Where the parties have committed the terms of their relationship to a comprehensive written contract that is not a sham and is not varied or waived, the character of the relationship is determined by reference to the **legal rights and obligations established by that contract**, construed according to ordinary principles of contract interpretation. The court does not undertake a wide-ranging review of the subsequent conduct of the parties or how the relationship played out in practice (that "multifactorial" inquiry into post-contractual conduct is displaced). The totality of the contractual rights and obligations is still assessed, with the central question being whether, by those terms, the worker is engaged to work **in the business of the engaging party** (an indicium of employment) or is carrying on a business of his own.
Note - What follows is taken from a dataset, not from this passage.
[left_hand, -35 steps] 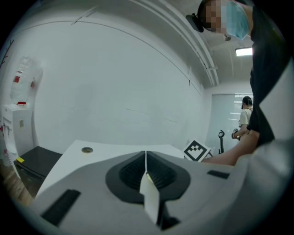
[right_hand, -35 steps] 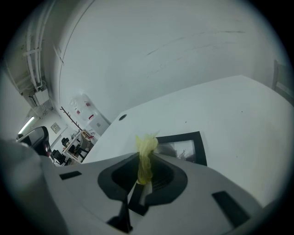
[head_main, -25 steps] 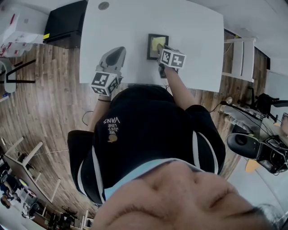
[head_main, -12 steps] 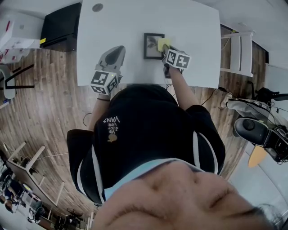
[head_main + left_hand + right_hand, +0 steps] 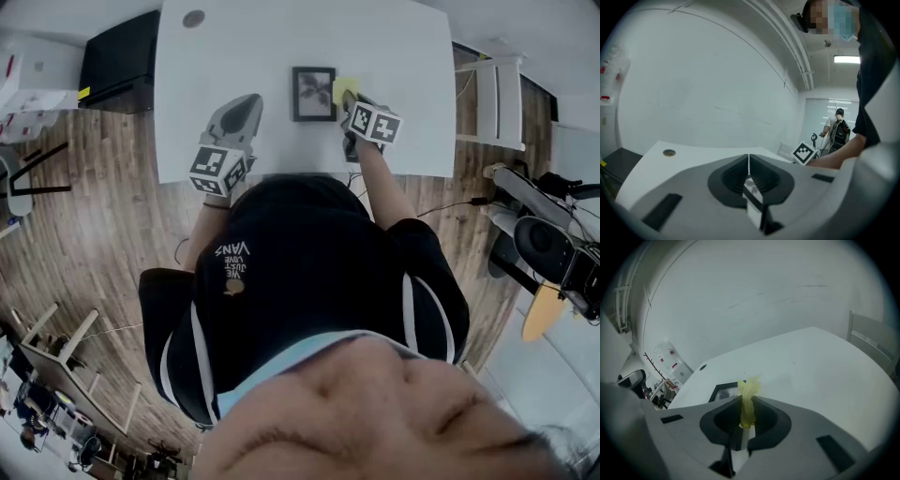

A contractual label the parties attach to the relationship (here, "self-employed contractor") is not determinative and cannot override the legal substance of the rights created.
On the facts given — a contractual right of control over how, when and where the work is done, work directed by the company on its client's sites, no business of his own, no significant equipment supplied, and no right to delegate — the legal rights point to the worker being engaged in the company's business as an **employee**, just as in *Personnel Contracting*.
**(c) One practical consequence for the engaging business**
As the employer, the labour-hire company must meet employment obligations it would not owe to a genuine contractor — for example, it is liable to make **compulsory superannuation guarantee contributions** on the worker's behalf (12% of ordinary time earnings in FY2025-26), and is exposed to associated liabilities such as PAYG withholding, leave entitlements, minimum award wages, and penalties for any failure to satisfy these obligations.